III- LA QUESTION ANTHROPOLOGIQUE.
(L’élève doit être capable de montrer l’importance de la question anthropologique, et les
obstaclesà sa constitution comme science.)
L’anthropologie (du grec anthrôpos : homme et logos : étude ou science) signifie la science
de l’homme. Elle est très proche de la philosophie puisque toutes deux s’emploient à
connaître l’homme. On pourrait ainsi penser à une anthropologie philosophique et une
anthropologie scientifique selon Kant. Mais, l’anthropologie scientifique n’envisage pas
l’homme comme un pur être, mais elle l’étudie tel qu’il apparaît dans l’expérience et dans
l’histoire. Elle analyse l’homme concret dans son milieu concret donc a pour cadre la
nature. Son objet est l’homme empirique alors que la philosophie a pour objet l’homme
abstrait c’est-à-dire saisit dans la pensée comme une idée.
Cependant, l’anthropologie n’est pas la seule science qui prétend investir l’homme. Elle
partage ce champ avec d’autres sciences telles, la sociologie, la linguistique, l’histoire, la
psychologie… qui se présentent aussi comme des sciences humaines. Mais par rapport à ces
dernières, l’anthropologie se démarque en se posant comme la science par excellence de
l’homme en tant qu’elle s’occupe de l’humain sous toutes les attitudes et dans tous les temps.
C’est le rapport de l’homme au monde que l’anthropologie interpelle.
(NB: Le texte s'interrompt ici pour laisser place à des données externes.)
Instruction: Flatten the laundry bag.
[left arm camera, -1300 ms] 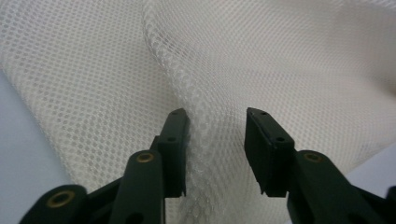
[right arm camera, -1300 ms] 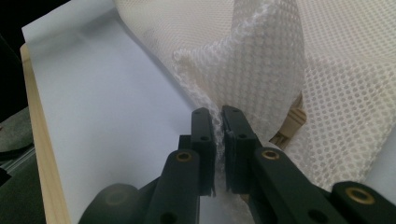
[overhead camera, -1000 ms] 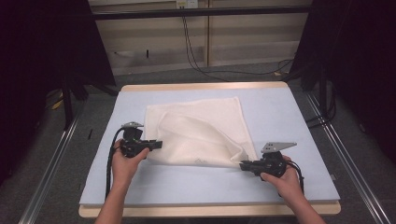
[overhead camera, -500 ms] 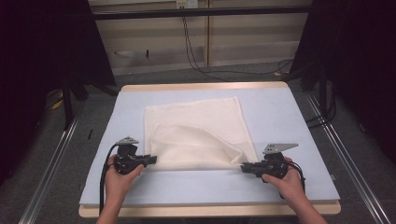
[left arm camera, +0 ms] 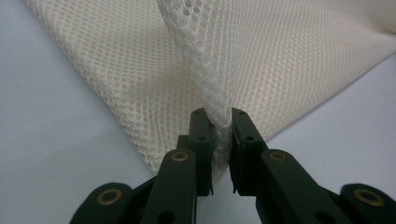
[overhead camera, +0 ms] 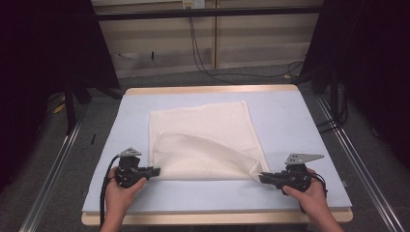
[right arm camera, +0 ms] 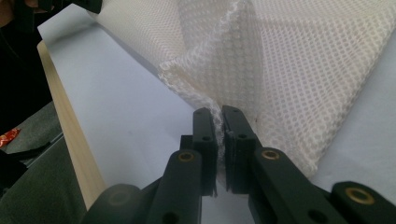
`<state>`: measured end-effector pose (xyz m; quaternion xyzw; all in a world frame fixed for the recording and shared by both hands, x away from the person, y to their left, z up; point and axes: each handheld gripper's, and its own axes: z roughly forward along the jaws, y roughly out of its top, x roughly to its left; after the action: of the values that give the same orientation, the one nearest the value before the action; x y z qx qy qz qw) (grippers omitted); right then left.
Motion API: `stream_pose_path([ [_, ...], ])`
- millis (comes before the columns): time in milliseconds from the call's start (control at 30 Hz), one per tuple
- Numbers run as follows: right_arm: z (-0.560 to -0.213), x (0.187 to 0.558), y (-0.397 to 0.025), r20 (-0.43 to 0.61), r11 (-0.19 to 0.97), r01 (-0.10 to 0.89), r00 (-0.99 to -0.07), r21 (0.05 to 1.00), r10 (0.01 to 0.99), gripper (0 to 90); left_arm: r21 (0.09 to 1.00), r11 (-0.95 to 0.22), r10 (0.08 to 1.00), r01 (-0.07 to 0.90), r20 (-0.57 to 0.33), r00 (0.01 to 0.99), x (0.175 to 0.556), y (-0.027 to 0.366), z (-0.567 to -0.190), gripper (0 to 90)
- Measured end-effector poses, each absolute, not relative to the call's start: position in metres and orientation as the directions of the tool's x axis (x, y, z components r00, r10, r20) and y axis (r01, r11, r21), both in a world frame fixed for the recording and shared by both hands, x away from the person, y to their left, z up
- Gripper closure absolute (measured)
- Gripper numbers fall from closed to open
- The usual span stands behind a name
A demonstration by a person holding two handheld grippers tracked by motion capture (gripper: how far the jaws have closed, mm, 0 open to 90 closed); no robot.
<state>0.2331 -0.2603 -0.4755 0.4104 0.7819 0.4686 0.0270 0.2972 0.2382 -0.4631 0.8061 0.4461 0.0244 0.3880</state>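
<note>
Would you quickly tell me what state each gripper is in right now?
Left gripper: closed on a corner of the white mesh cloth.
Right gripper: closed on the cloth's other near corner.

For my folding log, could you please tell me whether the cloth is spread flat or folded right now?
Partly folded: the mesh cloth has its near layer doubled back over the rest, with each near corner pinched in a hand-held gripper.

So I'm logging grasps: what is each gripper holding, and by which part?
Both hold the white mesh cloth: the left gripper pinches its near left corner, the right gripper its near right corner.
</note>
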Motion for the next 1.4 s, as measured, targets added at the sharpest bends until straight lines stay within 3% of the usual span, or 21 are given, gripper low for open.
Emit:
stream_pose_path([
  [367, -0.475, 0.23, -0.267, 0.348, 0.217, 0.614, -0.664, 0.759, 0.662, 84.6, 0.646, -0.284, 0.741, 0.708, -0.32, 0.59, 0.299, 0.245, -0.461, 78.9],
  [567, -0.472, 0.229, -0.273, 0.341, 0.212, 0.61, -0.66, 0.764, 0.67, 84.6, 0.647, -0.25, 0.757, 0.72, -0.333, 0.562, 0.3, 0.251, -0.456, 72.6],
  [667, -0.473, 0.228, -0.275, 0.339, 0.215, 0.611, -0.659, 0.762, 0.671, 84.6, 0.653, -0.226, 0.781, 0.723, -0.323, 0.535, 0.301, 0.258, -0.451, 60.8],
  [800, -0.474, 0.227, -0.275, 0.334, 0.223, 0.613, -0.659, 0.758, 0.674, 84.6, 0.667, -0.152, 0.824, 0.73, -0.323, 0.466, 0.306, 0.275, -0.444, 56.0],
  [1067, -0.475, 0.225, -0.274, 0.327, 0.228, 0.609, -0.661, 0.76, 0.675, 84.6, 0.625, -0.145, 0.842, 0.767, -0.329, 0.427, 0.316, 0.275, -0.457, 48.6],
  [1267, -0.476, 0.223, -0.275, 0.325, 0.231, 0.609, -0.662, 0.759, 0.676, 84.5, 0.584, -0.183, 0.836, 0.791, -0.332, 0.438, 0.322, 0.263, -0.47, 46.9],
  [1367, -0.476, 0.223, -0.274, 0.322, 0.234, 0.609, -0.661, 0.758, 0.678, 84.5, 0.577, -0.182, 0.825, 0.797, -0.352, 0.443, 0.324, 0.258, -0.47, 50.8],
  [1400, -0.476, 0.223, -0.274, 0.319, 0.238, 0.608, -0.663, 0.758, 0.677, 84.5, 0.572, -0.192, 0.817, 0.797, -0.357, 0.453, 0.325, 0.256, -0.471, 55.9],
])
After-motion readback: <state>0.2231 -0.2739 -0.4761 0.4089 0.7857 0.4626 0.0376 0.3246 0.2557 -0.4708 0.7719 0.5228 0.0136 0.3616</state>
D’après Lévi-
Strauss « elle vise à une connaissance globale de l’homme embrassant son sujet dans toute
son extension historique et géographique ; aspirant à une connaissance applicable à
l’ensemble du développement humain ; et tendant à des conclusions, positives ou négatives,
mais valables pour toutes les sociétés humaines, depuis la grande ville moderne jusqu’à la
plus petite tribu mélanésienne. » Anthropologie structurale. En somme, son souci, nous dit
Topinard, est « de nous montrer l’homme dans toute sa nudité, de nous livrer le secret de ses
actes, de ses passions et de ses besoins, dans le passé et peut-être dans l’avenir »
(L’anthropologie).
Toutefois, l’homme peut se présenter sous une infinité d’aspects de par sa liberté et sa
sensibilité. Il reste donc un objet inassignable ce qui rend son étude problématique. Aussi,
apparaît en filigrane le risque d’une subjectivité dans la mesure où le savant et l’objet de la
recherche relève du même cadre humain. Ainsi, l’anthropologie va s’intéresser à l’homme
sur les plans physiologique et culturel. Du point de vue physiologique, l’anthropologie va
étudier les variations des caractères biologiques nées de la confrontation de l’homme avec
son milieu ambiant. Il s’agit d’étudier l’action de l’homme dans son environnement et ses
efforts dans l’accomplissement de sa destinée morale et pour améliorer son existence. Du
point de vue culturel ou social, elle interprète l’homme dans sa diversité, dans toutes les
sociétés et à toutes les époques. Sur ce plan, des ethnologues occidentaux, au nom d’un
ethnocentrisme vont juger de primitives certaines sociétés. De l’avis de Lévi-Strauss, il faut
plutôt penser à une relativité voire une diversité des cultures car il ne peut y avoir de
hiérarchie entre elles ; les cultures sont toutes équivalentes.